The standard establishes new requirements for settings where employees provide healthcare or healthcare support services, with some exemptions for healthcare providers who screen out patients who may have COVID-19. OSHA said it will update the standard if necessary to align with CDC guidelines and changes in the pandemic.

The requirements in the standard include:

  • COVID-19 plans: Employers must conduct a hazard assessment of their workplace, and those with more than 10 employees must develop and implement a written plan for how they will mitigate COVID-19 in accordance with the standard. Employers must seek input and involvement from workers and worker representatives in both the hazard assessment and plan development.
  • Patient screening and management: Employers need to monitor and limit entry access when workers are providing patient care. They also need to screen patients, clients, and visitors
  • Personal protective equipment (PPE): Workplaces must provide and ensure workers wear a facemask indoors or in a vehicle with other people. As necessary, workplaces must provide and ensure employees use respirators and other PPE to protect them from exposure to people with suspected or confirmed COVID-19.
  • Physical distancing: Whenever possible, everyone in a workplace must maintain a distance of at least 6 feet when indoors.
  • Training: All workers must be trained in a language they understand on COVID-19 policies and ways the virus could be transmitted at work.
  • Vaccinations: Employers must provide workers with paid time off to get vaccinated and recover from any side effects.
  • Anti-retaliation: OSHA can cite employers for retaliating against workers who voice concerns about unsafe working conditions related to COVID-19.

“This standard is necessary to give our healthcare workers deeply needed protections,” said Acting Assistant Secretary of Labor for Occupational Safety and Health Jim Frederick.

“This tailored standard allows OSHA to help the workers most in danger of contracting the virus, while the updated guidance will give other businesses across the country the information they need to help protect unvaccinated workers and continue mitigating spread in the workplace,” said Frederick.

The standard is aimed at protecting workers facing the highest coronavirus hazards, OSHA said, such as those working in healthcare settings where suspected or confirmed coronavirus patients are treated.

This includes employees in hospitals, nursing homes, and assisted living facilities; emergency responders; home healthcare workers; and employees in ambulatory care settings where suspected or confirmed coronavirus patients are treated.

The standard will require non-exempt facilities to conduct a hazard assessment and have a written plan to mitigate virus spread. It also requires employers to provide some employees with N95 respirators or other personal protective equipment.

Additionally, covered employers must ensure 6 feet of distance between workers. In situations where this is not possible, employers should erect barriers between employees where feasible.

The standard also requires covered employees to provide workers with paid time off to get vaccinated and to recover from any side effects. Covered employees who have coronavirus or who may be contagious must work remotely or otherwise be separated from other workers if possible, or be given paid time off up to $1,400 per week.

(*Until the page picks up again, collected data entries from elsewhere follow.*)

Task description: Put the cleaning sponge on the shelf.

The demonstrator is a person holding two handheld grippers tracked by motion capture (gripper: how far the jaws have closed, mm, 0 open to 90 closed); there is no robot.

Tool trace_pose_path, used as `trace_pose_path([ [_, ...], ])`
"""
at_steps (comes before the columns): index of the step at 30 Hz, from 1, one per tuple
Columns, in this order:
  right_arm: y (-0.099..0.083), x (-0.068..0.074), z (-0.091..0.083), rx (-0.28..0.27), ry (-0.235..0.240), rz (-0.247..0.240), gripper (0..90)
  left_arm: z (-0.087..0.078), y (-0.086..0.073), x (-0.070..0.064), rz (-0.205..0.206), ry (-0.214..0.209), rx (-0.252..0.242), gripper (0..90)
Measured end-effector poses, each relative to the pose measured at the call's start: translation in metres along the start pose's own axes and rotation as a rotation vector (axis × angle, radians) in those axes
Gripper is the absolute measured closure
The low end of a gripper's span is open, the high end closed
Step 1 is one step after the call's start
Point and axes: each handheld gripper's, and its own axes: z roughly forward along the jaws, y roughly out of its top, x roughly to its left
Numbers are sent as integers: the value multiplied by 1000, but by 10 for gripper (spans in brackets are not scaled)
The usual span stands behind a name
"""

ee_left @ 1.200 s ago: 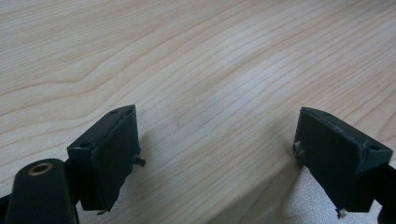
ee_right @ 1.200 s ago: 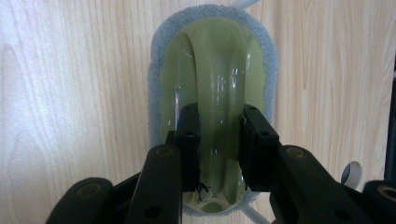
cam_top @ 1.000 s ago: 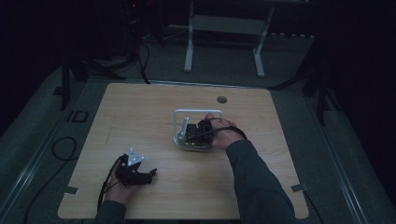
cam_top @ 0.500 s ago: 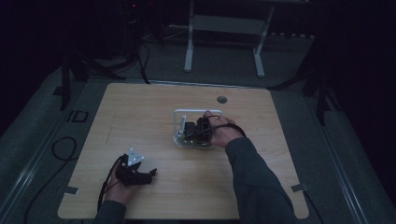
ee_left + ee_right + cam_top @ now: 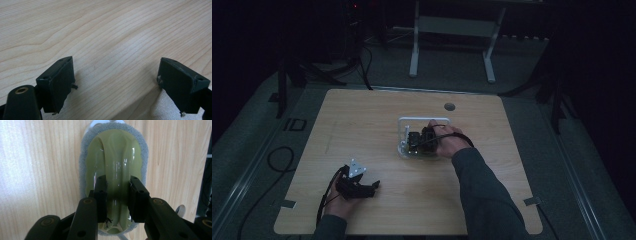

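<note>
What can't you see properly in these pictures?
- High view: the white tray is dim and small; the right gripper and hand cover what lies inside.
- Right gripper view: the green scrubber has its near end behind the jaws that clamp its handle; its underside is hidden by its grey pad.
- Left gripper view: the left gripper shows just jaw tips over the table; the frame edge cuts off the rest.

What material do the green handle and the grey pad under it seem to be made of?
The green handle, clamped between the jaws of the right gripper, looks like smooth, glossy plastic: bright highlights run along it. The grey pad around its rim looks like matte sponge or foam, with a rough, porous edge.
</note>
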Motion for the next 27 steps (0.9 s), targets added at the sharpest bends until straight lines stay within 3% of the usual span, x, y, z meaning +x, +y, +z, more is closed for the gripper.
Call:
trace_pose_path([
  [14, 4, 2, 10, 11, -10, -8, 715, 0, 0, 0, 3, 0, 2, 146],
  [27, 4, 5, 15, 36, -69, -19, 714, 0, 0, 0, 3, 0, 3, 146],
])
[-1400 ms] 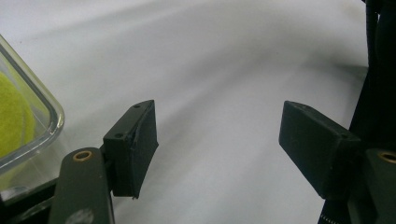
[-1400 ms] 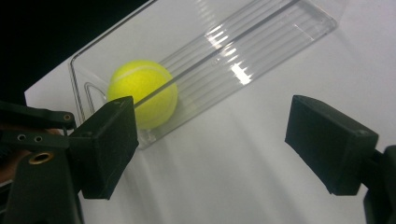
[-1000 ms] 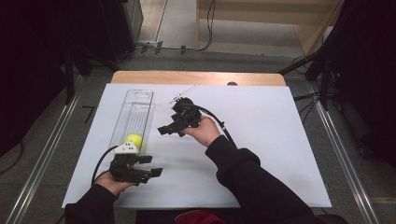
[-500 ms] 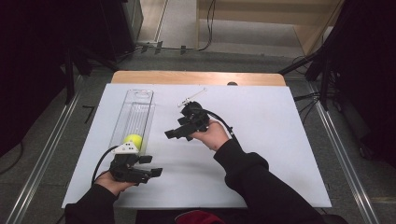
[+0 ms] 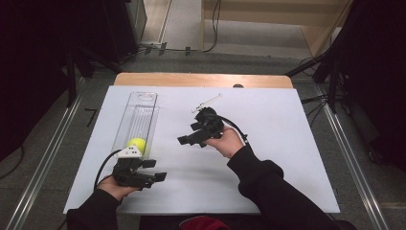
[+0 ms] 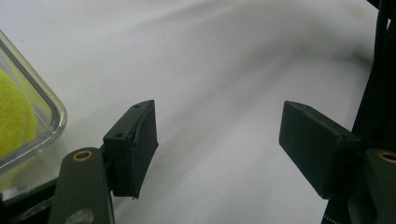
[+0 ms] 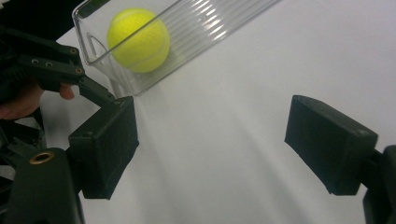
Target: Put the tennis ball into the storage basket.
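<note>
A yellow tennis ball (image 5: 136, 144) lies in the near end of a long clear plastic tray (image 5: 139, 115) on the white table. In the right gripper view the ball (image 7: 138, 39) rests inside the tray (image 7: 205, 28). My left gripper (image 5: 155, 171) rests near the table's front edge just below the tray, jaws open and empty (image 6: 217, 149); the tray corner (image 6: 44, 107) and ball (image 6: 14, 116) sit to its left. My right gripper (image 5: 187, 139) hovers mid-table, open with nothing between its jaws (image 7: 212, 149), pointing left toward the tray.
A small white stick-like item (image 5: 207, 102) lies on the table behind the right gripper. The white tabletop (image 5: 268, 120) extends wide to the right. A wooden strip (image 5: 201, 79) runs along the far edge. Metal rails flank the table on the floor.
My right gripper has moved right and toward me, away from the tray. The left gripper has stayed put.
</note>
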`<action>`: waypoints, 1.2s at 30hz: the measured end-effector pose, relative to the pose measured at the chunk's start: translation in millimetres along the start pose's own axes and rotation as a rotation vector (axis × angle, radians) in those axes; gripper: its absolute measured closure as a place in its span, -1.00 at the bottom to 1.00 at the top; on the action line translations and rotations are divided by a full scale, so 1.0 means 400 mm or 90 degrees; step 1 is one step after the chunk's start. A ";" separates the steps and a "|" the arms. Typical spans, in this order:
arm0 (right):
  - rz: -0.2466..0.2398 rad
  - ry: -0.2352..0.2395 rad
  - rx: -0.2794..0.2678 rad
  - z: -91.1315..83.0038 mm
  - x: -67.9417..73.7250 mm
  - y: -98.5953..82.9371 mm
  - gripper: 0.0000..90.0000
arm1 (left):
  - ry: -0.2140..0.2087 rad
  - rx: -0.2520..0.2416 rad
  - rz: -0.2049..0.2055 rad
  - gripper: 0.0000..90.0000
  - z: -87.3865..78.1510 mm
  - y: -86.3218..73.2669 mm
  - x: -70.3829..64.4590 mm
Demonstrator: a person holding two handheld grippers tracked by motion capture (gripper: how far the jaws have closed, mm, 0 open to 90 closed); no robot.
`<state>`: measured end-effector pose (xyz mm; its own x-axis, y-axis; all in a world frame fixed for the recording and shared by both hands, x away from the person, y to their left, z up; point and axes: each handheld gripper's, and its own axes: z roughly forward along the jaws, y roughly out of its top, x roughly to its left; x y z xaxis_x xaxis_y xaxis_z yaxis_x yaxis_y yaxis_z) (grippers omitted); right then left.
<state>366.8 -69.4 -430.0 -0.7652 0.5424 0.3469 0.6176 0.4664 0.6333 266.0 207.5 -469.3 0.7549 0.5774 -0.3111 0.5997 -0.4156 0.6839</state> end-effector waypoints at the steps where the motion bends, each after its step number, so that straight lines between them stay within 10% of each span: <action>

For most businesses with fewer than 500 employees, tax credits in the American Rescue Plan may be reimbursed.

Furthermore, the standard exempts fully vaccinated workers from masking, distancing, and barrier requirements when in well-defined areas where there is no reasonable expectation that any person will be present with suspected or confirmed coronavirus.

The standard is effective immediately upon publication in the Federal Register. Employers must comply with most provisions within 14 days and with the remaining provisions within 30 days.

OSHA said it will use its enforcement discretion to avoid citing employers who miss a compliance deadline but are making a good faith effort to comply with the standard. OSHA added that it will continue to monitor trends in coronavirus transmission.